Ravi Varadhan
2015-Jan-21 22:37 UTC
[R] Re-order levels of a categorical (factor) variable
Hi, I have a fairly elementary problem that I am unable to figure out. I have a continuous variable, Y, repeatedly measured at multiple times, T. The variable T is however is coded as a factor variable having these levels: c("Presurgery", "Day 30", "Day 60", "Day 180", "Day 365"). When I plot the boxplot, e.g., boxplot(Y ~ T), it displays the boxes in this order: c("Day 180", "Day 30", "Day 365", "Day 60", "Presurgery"). Is there a way to control the order of the boxes such that they are plotted in a particular order that I want, for example: c("Presurgery", "Day 30", "Day 60", "Day 180", "Day 365")? More generally, is there a simple way to redefine the ordering of the categorical variable such that this ordering will be used in whatever operation is done? I looked at relevel, reorder, etc., but they did not seem to be applicable to my problem. Thanks for any help. Best, Ravi [[alternative HTML version deleted]]
William Dunlap
2015-Jan-22 00:36 UTC
[R] Re-order levels of a categorical (factor) variable
Are you sure the factors of T are in the order you think they are? (Are you sure you are using the expected version of T.) Use print(levels(T)) to make sure. I tried timeCats <- c("Presurgery", "Day 30", "Day 60", "Day 180", "Day 365") d <- data.frame(T = factor(rep(timeCats, 11:15), levels=timeCats), Y=seq_len(sum(11:15))) boxplot(Y ~ T, data=d) and the boxes and labels are in the order given in 'timeCats'. Bill Dunlap TIBCO Software wdunlap tibco.com On Wed, Jan 21, 2015 at 2:37 PM, Ravi Varadhan <ravi.varadhan at jhu.edu> wrote:> Hi, > I have a fairly elementary problem that I am unable to figure out. I have > a continuous variable, Y, repeatedly measured at multiple times, T. The > variable T is however is coded as a factor variable having these levels: > c("Presurgery", "Day 30", "Day 60", "Day 180", "Day 365"). > When I plot the boxplot, e.g., boxplot(Y ~ T), it displays the boxes in > this order: c("Day 180", "Day 30", "Day 365", "Day 60", "Presurgery"). > Is there a way to control the order of the boxes such that they are > plotted in a particular order that I want, for example: c("Presurgery", > "Day 30", "Day 60", "Day 180", "Day 365")? > > More generally, is there a simple way to redefine the ordering of the > categorical variable such that this ordering will be used in whatever > operation is done?
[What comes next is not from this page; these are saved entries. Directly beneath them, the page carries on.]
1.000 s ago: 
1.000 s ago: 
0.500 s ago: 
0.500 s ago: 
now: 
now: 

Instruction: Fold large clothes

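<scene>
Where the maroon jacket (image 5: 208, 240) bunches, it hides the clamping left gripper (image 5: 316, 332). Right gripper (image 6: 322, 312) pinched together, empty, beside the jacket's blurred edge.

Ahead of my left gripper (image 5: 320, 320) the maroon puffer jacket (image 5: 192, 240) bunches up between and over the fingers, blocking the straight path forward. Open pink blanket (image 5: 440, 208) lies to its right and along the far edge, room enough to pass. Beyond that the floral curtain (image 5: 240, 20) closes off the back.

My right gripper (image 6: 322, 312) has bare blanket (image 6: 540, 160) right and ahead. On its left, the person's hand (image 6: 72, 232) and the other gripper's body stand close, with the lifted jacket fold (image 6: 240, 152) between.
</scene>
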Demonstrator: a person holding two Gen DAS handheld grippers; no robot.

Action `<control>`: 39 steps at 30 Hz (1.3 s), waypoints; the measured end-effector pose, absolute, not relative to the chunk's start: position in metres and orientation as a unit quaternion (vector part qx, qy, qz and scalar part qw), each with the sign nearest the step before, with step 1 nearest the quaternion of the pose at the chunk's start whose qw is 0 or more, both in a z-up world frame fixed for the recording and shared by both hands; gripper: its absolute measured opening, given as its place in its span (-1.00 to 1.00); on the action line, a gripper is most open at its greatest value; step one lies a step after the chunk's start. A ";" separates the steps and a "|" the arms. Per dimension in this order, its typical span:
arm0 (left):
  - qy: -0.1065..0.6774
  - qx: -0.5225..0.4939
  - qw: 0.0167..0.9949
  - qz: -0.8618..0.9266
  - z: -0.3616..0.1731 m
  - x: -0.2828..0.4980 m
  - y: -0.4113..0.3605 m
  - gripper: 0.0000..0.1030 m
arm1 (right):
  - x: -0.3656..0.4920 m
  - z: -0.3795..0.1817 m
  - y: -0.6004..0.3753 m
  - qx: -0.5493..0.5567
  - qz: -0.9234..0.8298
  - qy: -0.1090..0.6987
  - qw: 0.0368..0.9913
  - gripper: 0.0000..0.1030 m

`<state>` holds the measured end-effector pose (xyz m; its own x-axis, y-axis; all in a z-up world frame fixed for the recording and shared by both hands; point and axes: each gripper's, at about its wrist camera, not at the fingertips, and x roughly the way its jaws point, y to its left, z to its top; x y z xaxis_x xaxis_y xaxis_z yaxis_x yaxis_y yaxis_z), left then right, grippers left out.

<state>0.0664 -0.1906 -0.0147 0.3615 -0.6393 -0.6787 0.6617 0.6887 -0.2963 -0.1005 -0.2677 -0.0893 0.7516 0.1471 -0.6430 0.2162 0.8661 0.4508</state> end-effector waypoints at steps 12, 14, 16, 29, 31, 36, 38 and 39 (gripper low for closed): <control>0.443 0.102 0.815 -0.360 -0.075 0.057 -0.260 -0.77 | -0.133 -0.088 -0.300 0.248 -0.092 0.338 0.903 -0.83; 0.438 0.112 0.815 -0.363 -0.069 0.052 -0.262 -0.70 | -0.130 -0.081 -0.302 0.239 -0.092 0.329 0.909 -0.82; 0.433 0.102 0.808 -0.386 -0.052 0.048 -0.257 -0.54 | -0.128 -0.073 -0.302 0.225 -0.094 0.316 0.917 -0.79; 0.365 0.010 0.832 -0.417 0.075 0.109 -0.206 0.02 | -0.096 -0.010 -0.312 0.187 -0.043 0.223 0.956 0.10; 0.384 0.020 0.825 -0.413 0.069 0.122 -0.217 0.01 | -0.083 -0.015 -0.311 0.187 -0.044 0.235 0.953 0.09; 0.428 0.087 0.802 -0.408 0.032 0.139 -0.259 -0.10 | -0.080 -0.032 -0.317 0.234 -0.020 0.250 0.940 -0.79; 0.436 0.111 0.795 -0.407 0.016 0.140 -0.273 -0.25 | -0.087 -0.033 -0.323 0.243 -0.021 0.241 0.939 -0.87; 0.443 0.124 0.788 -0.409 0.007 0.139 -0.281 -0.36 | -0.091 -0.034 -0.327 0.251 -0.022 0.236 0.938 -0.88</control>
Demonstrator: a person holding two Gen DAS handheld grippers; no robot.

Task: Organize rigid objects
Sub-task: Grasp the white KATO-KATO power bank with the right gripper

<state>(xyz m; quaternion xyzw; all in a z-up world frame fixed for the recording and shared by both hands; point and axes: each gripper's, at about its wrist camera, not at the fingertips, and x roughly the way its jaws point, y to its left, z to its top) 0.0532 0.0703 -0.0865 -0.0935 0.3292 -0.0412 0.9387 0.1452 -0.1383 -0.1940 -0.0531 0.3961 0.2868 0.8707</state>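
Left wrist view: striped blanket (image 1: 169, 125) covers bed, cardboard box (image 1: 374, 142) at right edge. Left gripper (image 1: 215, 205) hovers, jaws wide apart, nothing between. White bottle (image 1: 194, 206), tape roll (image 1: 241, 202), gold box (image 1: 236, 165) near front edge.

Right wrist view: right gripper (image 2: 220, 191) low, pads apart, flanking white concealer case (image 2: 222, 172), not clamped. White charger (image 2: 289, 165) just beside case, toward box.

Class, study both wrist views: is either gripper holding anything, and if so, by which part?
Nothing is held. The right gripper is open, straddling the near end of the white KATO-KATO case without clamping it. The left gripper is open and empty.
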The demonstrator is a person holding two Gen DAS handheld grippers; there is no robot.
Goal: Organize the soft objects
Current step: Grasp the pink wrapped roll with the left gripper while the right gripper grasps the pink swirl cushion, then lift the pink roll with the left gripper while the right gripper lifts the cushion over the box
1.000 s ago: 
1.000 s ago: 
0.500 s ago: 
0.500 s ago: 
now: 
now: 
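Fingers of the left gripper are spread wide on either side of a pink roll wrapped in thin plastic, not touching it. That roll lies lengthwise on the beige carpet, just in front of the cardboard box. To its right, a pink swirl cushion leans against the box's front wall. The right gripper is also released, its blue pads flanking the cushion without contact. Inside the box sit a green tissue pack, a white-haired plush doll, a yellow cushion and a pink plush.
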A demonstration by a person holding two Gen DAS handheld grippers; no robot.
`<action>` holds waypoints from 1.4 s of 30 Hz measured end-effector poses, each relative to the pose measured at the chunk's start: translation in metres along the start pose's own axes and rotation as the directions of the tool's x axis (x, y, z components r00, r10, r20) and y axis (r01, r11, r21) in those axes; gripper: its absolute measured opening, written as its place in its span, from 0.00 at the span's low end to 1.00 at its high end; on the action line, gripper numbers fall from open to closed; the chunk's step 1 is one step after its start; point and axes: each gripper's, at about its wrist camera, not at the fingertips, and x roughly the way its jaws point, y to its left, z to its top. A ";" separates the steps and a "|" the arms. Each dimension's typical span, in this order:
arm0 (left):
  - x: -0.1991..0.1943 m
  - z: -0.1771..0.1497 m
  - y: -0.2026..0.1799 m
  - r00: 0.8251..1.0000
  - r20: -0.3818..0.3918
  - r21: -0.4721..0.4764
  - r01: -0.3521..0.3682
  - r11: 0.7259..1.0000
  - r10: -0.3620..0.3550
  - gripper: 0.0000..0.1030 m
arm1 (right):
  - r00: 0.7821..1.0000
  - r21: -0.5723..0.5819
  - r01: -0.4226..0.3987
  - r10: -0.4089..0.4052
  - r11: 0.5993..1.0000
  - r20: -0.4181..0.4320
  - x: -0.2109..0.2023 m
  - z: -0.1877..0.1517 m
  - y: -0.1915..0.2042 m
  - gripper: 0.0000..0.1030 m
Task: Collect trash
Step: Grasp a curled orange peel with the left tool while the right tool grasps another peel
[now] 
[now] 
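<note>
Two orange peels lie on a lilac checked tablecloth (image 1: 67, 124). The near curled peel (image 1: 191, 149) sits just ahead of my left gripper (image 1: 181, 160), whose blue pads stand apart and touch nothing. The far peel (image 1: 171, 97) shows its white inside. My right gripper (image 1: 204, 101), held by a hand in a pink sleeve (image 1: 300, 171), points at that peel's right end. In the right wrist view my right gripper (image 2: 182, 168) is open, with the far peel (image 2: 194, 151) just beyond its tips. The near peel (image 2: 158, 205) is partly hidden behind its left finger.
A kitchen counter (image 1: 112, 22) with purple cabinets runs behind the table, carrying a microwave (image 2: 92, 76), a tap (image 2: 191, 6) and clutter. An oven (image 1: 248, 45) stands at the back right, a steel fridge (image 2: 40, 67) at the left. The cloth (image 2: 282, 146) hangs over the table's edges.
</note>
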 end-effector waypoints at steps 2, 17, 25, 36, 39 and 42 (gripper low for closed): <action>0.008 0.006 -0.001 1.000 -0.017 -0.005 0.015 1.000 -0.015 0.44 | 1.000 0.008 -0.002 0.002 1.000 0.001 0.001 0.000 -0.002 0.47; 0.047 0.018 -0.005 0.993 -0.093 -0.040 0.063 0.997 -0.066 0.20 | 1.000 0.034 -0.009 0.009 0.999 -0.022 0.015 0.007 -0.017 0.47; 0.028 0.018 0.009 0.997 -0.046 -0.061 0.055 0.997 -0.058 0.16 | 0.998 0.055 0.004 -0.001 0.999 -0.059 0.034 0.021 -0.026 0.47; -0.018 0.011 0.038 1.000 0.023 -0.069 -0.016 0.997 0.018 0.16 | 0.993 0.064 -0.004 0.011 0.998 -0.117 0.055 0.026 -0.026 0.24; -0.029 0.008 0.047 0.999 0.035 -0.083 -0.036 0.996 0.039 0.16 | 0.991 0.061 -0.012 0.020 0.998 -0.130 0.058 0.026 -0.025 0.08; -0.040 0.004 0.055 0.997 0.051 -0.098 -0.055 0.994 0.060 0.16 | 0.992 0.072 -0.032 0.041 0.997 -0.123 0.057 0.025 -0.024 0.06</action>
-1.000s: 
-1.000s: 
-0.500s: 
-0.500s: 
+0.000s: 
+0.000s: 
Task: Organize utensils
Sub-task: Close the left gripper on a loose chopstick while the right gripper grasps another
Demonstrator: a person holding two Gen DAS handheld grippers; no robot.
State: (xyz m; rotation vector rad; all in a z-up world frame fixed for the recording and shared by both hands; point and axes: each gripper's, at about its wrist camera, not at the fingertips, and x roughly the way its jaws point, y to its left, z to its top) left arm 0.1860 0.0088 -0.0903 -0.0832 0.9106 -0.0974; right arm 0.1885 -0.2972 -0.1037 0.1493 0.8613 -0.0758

I looked at relevel, reorder, etc., but they did not > seem to be applicable to my problem. > > Thanks for any help. > > Best, > Ravi > > > [[alternative HTML version deleted]] > > ______________________________________________ > R-help at r-project.org mailing list -- To UNSUBSCRIBE and more, see > https://stat.ethz.ch/mailman/listinfo/r-help > PLEASE do read the posting guide > http://www.R-project.org/posting-guide.html > and provide commented, minimal, self-contained, reproducible code. >[[alternative HTML version deleted]]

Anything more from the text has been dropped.